Background: Helicobacter pylori encodes numerous outer membrane proteins (OMPs), but only a few have been characterized in depth. Deletion, duplication, and allelic variation of many of the H. pylori OMPs have been reported, which suggests that these proteins may play key roles in host adaptation. Herein, we characterize the variation observed within the Hom family of OMPs in H. pylori obtained from two geographically distinct populations. Materials and Methods: PCR genotyping of the hom genes was carried out using clinical isolates from South Korea and the United States. A combination of statistical, phylogenetic, and protein modeling analyses was conducted to further characterize the hom variants. Results: Variations in the closely related hom genes, homA and homB, occur in regions that are predicted to encode environmentally exposed loops.

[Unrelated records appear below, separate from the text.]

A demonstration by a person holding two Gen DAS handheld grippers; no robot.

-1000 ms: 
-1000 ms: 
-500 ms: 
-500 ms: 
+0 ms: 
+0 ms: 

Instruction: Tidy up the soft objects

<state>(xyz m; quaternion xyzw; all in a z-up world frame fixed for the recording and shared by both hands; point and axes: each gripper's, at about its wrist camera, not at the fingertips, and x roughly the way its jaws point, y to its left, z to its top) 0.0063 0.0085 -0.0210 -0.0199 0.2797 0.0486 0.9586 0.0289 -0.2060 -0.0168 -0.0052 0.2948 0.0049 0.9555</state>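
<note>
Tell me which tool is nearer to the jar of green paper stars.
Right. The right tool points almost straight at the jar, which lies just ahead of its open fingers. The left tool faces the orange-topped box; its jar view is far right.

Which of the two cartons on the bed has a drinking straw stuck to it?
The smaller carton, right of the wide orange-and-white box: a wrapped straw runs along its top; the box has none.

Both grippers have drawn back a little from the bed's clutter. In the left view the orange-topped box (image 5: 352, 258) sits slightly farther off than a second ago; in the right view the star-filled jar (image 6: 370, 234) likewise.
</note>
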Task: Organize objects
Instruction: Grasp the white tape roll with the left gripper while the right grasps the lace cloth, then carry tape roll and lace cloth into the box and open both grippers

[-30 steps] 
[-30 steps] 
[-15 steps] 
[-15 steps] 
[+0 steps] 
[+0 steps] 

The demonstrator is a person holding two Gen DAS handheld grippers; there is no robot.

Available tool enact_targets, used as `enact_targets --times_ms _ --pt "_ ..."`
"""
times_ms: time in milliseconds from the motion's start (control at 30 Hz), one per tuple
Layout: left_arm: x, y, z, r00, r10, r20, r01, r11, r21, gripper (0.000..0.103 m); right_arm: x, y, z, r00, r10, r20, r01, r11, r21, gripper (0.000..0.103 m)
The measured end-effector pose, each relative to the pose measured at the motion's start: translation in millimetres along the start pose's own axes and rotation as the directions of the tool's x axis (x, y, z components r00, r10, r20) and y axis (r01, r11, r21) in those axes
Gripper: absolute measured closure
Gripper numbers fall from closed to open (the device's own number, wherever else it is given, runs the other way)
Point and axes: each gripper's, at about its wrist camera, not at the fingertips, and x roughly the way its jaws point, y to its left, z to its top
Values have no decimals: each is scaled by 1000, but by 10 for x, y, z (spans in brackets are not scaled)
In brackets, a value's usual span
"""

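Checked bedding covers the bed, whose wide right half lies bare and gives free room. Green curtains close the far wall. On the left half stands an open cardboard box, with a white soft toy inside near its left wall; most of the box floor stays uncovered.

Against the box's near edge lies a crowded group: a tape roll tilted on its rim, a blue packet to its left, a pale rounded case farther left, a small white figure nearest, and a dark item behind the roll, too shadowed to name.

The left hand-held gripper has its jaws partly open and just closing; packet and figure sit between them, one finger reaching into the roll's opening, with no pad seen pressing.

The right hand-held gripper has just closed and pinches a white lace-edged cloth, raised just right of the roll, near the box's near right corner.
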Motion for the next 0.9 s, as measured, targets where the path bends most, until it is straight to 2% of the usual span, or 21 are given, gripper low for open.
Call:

A similar phenomenon is true for homCS as compared to homCL. Conversely, little variation was observed in homD. Certain variants of the Hom family of proteins were more prominent in isolates from the Korean population as compared to isolates from the United States. Conclusion: En masse, our data show that the homA, homB, and homC profiles vary based upon the geographic origin of the strain; however, the fourth member of the hom family, homD, is more highly conserved. Additionally, protein topology modeling showed that many of the less well-conserved regions between homA and homB and between homCS and homCL corresponded to predicted environmentally exposed loops, suggesting that the divergence of the Hom family may be due to host adaptation/pressure.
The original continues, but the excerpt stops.